START DATA SHOWN

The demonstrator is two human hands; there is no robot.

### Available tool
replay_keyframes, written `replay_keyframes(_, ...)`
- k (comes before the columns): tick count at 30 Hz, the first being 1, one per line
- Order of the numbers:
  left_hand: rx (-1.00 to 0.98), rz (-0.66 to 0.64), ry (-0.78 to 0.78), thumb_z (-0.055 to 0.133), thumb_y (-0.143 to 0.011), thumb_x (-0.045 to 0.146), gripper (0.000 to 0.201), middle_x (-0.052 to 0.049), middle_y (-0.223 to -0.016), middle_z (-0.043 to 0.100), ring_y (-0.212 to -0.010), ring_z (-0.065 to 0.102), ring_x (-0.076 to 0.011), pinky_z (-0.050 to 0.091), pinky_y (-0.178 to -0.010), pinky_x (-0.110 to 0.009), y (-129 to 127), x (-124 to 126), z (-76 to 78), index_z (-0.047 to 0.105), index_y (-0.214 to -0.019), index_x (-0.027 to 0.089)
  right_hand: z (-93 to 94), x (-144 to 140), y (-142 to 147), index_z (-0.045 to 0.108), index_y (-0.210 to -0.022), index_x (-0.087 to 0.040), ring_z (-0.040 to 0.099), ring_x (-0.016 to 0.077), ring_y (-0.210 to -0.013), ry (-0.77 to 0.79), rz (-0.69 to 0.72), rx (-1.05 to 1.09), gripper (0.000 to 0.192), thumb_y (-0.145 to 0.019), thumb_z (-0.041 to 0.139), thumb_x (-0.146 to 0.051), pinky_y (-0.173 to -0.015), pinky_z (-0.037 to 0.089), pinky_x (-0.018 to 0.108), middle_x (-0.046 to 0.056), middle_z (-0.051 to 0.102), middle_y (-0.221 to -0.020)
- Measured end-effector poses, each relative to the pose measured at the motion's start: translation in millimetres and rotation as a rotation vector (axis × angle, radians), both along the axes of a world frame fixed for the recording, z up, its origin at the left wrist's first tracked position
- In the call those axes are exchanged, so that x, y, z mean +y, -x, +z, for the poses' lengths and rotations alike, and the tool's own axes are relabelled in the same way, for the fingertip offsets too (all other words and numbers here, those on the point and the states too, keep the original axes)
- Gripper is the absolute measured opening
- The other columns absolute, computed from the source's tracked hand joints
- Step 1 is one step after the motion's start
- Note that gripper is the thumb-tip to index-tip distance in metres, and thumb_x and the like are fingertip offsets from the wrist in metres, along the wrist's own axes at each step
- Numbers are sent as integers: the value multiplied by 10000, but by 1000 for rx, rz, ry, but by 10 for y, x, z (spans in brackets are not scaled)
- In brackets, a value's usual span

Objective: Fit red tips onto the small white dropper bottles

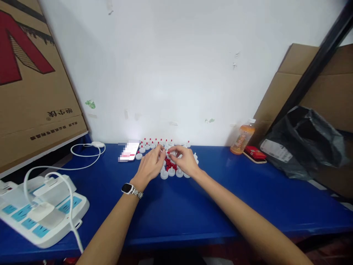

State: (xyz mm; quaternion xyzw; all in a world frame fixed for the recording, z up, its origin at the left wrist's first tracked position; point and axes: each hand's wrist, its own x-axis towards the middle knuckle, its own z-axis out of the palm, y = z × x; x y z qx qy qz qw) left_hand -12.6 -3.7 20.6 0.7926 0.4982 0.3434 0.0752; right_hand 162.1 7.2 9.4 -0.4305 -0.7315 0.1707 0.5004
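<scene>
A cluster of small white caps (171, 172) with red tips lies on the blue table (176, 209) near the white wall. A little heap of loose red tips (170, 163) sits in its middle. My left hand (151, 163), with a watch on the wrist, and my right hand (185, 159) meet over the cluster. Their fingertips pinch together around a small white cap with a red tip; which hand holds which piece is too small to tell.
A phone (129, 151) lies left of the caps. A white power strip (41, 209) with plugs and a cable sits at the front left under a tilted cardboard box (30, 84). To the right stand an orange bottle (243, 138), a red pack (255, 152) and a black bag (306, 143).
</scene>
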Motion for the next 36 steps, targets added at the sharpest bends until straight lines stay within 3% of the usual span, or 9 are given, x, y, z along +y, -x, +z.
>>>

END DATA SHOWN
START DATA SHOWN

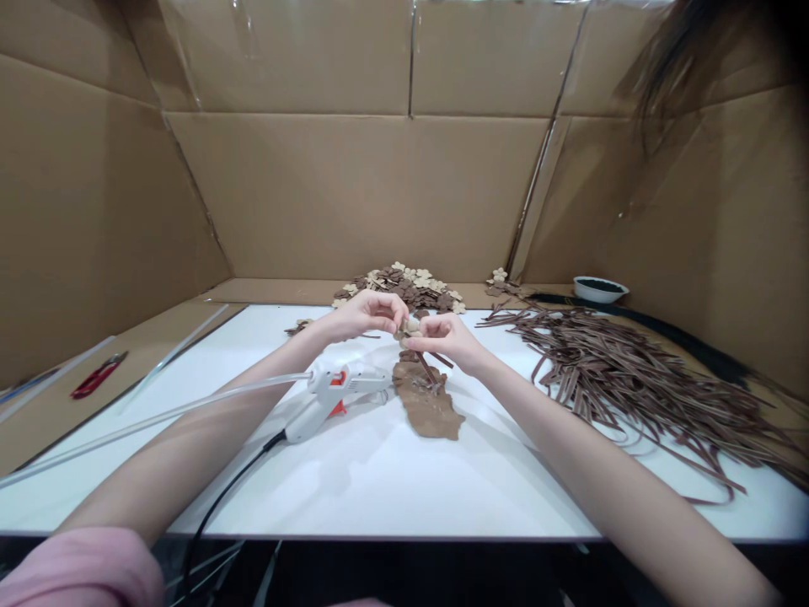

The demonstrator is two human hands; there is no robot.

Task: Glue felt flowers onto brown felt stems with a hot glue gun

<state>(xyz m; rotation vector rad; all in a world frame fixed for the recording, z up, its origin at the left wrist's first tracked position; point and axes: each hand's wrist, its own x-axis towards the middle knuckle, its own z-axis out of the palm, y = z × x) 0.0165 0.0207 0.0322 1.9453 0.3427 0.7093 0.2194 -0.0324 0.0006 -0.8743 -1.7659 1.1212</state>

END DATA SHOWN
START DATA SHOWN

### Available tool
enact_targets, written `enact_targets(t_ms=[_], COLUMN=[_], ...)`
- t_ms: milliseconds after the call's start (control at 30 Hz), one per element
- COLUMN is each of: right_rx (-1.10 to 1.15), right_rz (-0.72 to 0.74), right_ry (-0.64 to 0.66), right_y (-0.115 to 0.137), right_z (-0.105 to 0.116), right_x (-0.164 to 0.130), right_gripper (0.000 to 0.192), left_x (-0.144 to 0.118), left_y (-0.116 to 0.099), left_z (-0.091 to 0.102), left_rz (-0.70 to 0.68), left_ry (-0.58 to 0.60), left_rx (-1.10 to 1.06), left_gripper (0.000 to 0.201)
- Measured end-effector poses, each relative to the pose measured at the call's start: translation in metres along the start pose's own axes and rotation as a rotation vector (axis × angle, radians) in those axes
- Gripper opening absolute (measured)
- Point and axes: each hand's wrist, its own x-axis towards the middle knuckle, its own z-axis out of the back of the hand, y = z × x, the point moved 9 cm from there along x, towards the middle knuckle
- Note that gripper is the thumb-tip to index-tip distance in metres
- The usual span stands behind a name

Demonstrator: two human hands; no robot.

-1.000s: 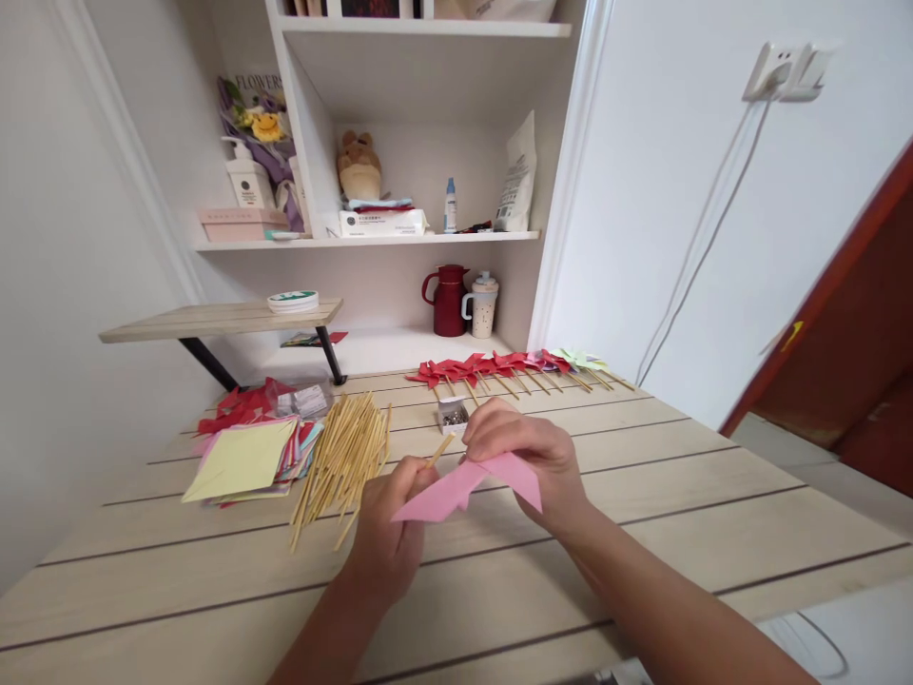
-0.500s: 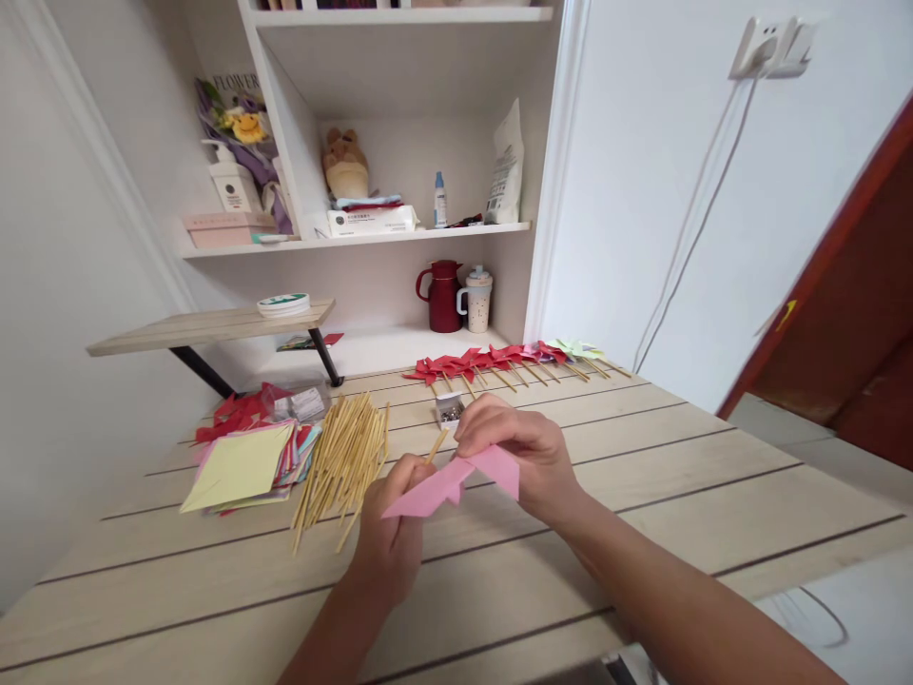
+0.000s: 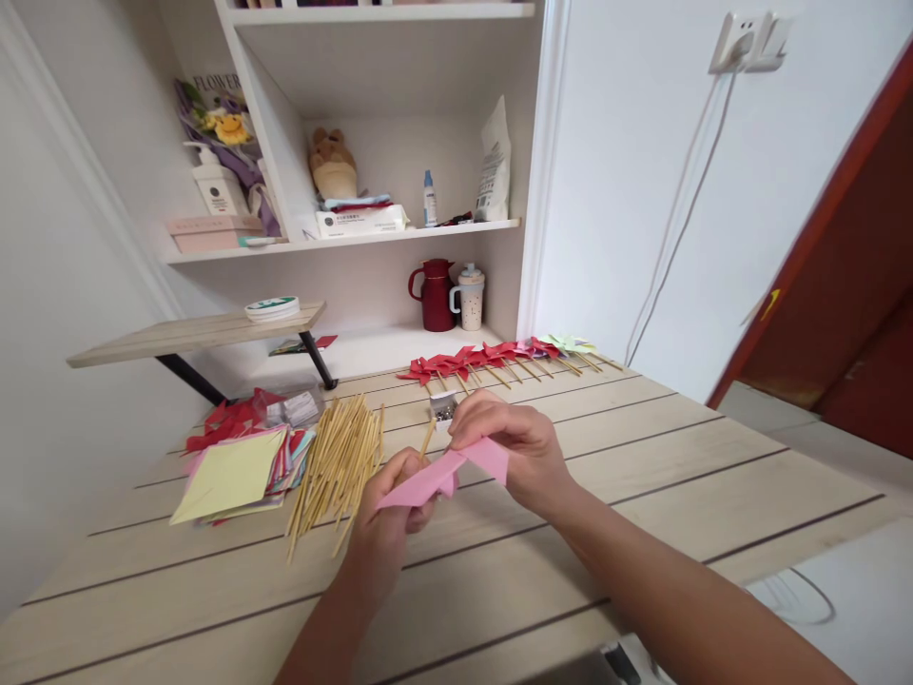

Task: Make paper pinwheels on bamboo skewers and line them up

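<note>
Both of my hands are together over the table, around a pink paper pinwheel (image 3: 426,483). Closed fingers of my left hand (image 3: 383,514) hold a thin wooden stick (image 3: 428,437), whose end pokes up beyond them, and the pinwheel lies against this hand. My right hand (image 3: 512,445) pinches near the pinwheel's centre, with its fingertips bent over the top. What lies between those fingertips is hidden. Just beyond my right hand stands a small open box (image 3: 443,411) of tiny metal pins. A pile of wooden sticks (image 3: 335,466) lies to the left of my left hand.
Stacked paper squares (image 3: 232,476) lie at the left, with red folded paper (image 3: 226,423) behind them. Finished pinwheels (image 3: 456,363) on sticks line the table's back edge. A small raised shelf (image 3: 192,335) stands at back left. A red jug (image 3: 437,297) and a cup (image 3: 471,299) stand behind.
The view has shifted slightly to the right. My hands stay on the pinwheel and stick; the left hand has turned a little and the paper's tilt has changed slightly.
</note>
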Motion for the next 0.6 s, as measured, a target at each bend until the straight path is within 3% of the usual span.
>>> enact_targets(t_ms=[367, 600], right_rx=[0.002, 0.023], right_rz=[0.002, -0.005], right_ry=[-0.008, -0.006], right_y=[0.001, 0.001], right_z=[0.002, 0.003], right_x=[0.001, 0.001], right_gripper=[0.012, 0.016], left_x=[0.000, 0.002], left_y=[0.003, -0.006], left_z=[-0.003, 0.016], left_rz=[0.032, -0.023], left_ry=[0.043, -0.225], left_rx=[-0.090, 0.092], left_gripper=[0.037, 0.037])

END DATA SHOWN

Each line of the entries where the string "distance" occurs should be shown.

- Note that gripper is the thumb-tip to index-tip distance in metres, and thumb_x and the like are fingertip offsets from the wrist in metres, along the wrist's own axes at each step
- Note that gripper is the thumb-tip to index-tip distance in metres

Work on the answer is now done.